In retail, display is critical. Follow these insights from The Retail Doctor for merchandising magic.

By Bob Phibbs

This year, vow to make your displays really work their magic on your customers. Bob Phibbs, The Retail Doctor, offers these 10 insights to terrific displays.

1. Change your displays monthly. Holidays and seasons only last so long, and promotional goods have a short shelf life. Display new arrivals first. If you ordered merchandise meant to go together, keep it together. You don’t want its first appearance to be diluted. Later, the few items that may be left can be grouped with new arrivals to give them a new look. If you ordered red Valentine’s candles from one vendor, mugs from another, and teas from another, wait for them all to arrive. Don’t put the candles out first as a sole item and lose the potential add-on-sale.

2. Display wants. Don’t choose to display prominently products the customer already needs; those are what they are coming in your store for. Instead, remember a customer responds to things they want. So don’t display the cheap hand mixer when the fancy KitchenAid is what every Emeril wannabe desires. Just because they need a mixer, doesn’t mean they won’t treat themselves to the expensive model if it is displayed well.
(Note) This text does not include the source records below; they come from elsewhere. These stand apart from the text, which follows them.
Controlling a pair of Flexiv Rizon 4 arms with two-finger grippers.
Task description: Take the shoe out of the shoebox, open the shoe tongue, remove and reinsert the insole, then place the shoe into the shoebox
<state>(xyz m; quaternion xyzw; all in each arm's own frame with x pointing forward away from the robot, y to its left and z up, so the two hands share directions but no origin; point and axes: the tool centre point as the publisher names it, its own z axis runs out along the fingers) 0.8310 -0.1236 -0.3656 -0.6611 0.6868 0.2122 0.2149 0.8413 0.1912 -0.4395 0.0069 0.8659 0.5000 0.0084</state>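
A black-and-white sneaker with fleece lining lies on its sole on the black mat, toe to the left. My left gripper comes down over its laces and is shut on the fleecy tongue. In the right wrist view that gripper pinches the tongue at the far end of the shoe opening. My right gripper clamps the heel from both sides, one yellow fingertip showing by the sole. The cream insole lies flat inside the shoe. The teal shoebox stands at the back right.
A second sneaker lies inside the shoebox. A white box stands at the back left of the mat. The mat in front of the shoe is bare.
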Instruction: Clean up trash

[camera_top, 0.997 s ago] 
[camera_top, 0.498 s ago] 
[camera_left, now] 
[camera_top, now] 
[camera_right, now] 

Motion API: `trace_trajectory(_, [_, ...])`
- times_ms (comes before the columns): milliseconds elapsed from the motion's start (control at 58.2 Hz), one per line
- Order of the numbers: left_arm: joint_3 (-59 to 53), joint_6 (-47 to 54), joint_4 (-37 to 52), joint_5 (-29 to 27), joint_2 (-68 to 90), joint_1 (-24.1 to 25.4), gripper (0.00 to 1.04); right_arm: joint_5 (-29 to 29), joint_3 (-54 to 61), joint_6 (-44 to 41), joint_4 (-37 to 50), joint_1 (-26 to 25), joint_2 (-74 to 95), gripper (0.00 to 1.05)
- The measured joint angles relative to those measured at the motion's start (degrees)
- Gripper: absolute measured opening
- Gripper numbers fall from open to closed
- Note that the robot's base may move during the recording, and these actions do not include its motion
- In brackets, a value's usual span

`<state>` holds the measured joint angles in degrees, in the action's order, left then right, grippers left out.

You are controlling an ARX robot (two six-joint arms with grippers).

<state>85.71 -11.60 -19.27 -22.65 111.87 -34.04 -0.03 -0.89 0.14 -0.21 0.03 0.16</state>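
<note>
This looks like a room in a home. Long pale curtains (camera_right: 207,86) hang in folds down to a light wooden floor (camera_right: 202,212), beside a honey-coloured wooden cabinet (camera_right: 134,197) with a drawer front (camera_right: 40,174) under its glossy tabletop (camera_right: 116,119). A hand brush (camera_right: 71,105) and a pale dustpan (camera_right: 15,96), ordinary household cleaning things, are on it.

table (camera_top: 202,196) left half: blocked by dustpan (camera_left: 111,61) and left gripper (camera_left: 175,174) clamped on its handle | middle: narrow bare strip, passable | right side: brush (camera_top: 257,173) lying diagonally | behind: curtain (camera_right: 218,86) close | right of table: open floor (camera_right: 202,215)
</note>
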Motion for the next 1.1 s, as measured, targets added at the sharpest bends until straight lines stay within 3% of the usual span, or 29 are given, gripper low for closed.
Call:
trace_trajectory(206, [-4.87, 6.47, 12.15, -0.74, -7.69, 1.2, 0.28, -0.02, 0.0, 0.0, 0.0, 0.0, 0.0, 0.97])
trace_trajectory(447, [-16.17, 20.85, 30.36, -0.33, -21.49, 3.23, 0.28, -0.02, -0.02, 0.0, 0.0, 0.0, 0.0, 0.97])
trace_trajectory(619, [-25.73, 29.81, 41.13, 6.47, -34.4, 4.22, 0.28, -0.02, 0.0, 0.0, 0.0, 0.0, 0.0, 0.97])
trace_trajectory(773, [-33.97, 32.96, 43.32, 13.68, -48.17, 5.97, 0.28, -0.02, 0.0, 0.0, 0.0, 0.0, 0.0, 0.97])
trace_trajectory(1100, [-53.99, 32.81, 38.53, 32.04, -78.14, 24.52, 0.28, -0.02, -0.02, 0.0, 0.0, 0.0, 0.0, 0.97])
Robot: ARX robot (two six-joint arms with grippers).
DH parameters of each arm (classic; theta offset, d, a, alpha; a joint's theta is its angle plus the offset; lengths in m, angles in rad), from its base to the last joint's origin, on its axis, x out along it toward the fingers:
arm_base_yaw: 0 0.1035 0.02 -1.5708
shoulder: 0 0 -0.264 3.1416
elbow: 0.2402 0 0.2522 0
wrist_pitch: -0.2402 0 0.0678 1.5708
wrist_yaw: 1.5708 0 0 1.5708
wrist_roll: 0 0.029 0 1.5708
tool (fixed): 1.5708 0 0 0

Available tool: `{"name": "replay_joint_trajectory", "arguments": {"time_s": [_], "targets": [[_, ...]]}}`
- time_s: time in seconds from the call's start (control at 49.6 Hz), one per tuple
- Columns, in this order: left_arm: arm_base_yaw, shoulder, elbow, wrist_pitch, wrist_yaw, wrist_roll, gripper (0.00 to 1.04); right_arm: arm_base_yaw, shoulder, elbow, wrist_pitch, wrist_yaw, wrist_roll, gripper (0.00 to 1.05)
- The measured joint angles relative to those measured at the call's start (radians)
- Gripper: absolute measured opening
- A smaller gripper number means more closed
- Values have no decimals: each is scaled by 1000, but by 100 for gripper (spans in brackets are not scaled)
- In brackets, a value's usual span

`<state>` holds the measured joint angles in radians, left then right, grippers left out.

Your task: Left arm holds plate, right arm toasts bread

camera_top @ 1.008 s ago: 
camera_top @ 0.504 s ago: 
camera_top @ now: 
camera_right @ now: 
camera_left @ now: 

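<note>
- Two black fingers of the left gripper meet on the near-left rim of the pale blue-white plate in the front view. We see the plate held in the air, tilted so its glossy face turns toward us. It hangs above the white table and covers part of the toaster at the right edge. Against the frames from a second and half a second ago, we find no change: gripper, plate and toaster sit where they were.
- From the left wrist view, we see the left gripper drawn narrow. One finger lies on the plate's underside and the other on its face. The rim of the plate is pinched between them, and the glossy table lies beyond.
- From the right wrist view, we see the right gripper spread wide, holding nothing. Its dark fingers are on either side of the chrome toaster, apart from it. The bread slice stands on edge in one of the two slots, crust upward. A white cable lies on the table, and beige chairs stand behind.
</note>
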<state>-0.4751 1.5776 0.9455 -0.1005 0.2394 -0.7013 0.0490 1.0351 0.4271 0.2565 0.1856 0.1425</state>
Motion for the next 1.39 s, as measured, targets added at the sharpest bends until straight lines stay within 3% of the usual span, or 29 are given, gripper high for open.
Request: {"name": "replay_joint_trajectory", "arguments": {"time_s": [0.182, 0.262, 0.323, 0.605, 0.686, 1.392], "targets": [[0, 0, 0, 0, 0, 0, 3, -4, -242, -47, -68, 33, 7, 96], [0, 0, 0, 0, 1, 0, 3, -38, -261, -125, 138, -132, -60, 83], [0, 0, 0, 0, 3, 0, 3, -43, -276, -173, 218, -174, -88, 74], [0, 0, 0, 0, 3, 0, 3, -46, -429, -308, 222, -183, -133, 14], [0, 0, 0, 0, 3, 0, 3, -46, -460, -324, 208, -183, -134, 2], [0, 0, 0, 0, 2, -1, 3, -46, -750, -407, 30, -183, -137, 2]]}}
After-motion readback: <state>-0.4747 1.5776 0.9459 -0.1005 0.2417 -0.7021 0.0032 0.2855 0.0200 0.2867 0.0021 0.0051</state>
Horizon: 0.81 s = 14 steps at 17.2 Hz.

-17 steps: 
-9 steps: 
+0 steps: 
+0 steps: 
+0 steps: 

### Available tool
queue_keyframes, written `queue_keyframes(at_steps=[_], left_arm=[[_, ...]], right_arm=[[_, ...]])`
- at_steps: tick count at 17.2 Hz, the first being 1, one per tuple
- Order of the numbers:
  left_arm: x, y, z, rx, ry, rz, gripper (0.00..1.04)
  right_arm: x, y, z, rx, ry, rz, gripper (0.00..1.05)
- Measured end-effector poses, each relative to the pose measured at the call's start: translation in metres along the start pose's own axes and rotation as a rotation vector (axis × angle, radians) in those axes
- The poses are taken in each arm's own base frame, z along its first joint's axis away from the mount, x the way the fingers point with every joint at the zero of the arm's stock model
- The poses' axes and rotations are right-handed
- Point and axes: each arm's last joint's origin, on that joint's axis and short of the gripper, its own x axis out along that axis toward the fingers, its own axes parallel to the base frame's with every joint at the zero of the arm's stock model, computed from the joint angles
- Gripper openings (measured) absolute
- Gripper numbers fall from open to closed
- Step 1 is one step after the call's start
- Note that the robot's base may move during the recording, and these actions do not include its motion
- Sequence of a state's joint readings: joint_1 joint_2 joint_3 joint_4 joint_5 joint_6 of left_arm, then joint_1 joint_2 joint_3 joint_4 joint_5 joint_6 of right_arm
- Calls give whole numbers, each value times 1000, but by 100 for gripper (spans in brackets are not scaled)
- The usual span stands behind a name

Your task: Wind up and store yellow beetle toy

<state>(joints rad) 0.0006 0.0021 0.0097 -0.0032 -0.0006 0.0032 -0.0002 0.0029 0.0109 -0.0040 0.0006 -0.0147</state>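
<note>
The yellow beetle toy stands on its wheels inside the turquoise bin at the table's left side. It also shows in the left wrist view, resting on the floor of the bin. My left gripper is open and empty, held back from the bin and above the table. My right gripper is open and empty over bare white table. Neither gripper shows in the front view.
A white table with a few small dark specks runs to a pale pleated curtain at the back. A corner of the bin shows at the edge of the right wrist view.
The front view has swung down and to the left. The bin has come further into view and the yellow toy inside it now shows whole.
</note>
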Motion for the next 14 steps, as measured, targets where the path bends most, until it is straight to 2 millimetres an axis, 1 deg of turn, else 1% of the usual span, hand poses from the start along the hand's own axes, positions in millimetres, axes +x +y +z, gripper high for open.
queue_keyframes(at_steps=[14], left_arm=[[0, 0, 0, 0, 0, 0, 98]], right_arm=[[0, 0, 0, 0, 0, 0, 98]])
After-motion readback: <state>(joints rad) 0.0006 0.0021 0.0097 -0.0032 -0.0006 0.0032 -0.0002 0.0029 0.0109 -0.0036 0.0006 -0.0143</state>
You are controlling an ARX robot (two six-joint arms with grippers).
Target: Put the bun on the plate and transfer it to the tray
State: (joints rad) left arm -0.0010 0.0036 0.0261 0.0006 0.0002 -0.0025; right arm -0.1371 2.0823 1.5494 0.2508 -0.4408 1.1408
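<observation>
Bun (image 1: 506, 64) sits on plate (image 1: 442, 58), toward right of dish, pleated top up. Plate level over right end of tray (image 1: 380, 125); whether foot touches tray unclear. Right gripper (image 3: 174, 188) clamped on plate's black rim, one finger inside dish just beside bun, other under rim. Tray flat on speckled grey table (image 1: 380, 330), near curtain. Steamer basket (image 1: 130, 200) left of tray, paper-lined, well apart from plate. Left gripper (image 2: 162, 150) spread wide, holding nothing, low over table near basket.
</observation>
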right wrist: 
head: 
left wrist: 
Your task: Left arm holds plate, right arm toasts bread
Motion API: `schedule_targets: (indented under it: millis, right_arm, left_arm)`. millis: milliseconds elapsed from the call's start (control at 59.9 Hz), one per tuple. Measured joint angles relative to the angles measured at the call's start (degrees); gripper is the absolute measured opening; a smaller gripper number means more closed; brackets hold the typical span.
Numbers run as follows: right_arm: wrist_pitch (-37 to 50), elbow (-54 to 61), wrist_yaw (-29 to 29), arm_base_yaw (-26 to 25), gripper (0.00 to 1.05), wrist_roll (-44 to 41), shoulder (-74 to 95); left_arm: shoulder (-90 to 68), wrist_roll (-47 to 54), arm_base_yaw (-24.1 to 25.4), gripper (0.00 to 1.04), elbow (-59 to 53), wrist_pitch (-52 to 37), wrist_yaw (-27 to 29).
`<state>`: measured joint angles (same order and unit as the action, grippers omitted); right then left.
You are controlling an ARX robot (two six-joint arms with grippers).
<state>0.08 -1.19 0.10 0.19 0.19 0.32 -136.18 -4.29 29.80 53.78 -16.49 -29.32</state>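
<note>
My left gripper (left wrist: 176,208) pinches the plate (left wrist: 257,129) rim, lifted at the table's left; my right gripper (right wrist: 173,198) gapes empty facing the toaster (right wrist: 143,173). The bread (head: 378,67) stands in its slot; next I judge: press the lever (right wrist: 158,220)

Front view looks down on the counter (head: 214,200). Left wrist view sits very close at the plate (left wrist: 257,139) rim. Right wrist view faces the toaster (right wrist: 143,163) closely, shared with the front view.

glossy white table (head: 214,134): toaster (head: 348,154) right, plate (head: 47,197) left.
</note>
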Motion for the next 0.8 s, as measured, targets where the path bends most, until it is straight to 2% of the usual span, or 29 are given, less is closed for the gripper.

3. Look for one thing that makes a group. All of one product works well in a grocery store, but it is little more than warehousing the items in a retail store. Display by product use—all items related to brewing and drinking tea, for example. Or display by color—the strongest color combinations to attract attention in retail are red, white and black. Try related or contrasting colors. Our eyes quickly get the point and move on, so never make a monochromatic display.

4. Start closest to the door. Start with the display area closest to the front door and put your newest and most expensive items in the spotlight. Be sure to have several levels of height and enough products so that the customer can pick up and touch without having to totally dismantle your display.

5. Place a pig in the window.
Find a totally unrelated item, and put it in your display. It serves as a prop, its only purpose to grab your customer’s attention. Add a stuffed toy pig to complete your KitchenAid display. It is not necessary to add a prop to every display, but the idea should always be there. You want customers to stop and wonder, “Why is that there?” They are intrigued and come in to learn more.

6. Remember, it’s showtime. Light your display like it’s important. Adjust overheard lighting. If you have a particularly dark display with no way to highlight it from above, consider moving it to an existing light source or light it from below with small spot lights. Remember, light makes the merchandise pop.

7. Put words to it. Add a few well-placed, well-worded signs. Make sure they are short and easy to read. If your customers are mostly seniors, make it easy on them by using larger fonts. Handwritten signs with markers are okay for a kid’s lemonade stand, but anywhere else they tend to look amateurish. Don’t ever put up a sign that says DO NOT TOUCH. You might as well put up a sign that says DO NOT BUY. Displays are supposed to get messed up.

8. Rotate them. Move existing displays around in the store when new merchandise comes in. Since the fairly new products will still be selling, switch your displays two weeks after their arrival. Move one display from the front to the middle of the store and the other from the middle to the back.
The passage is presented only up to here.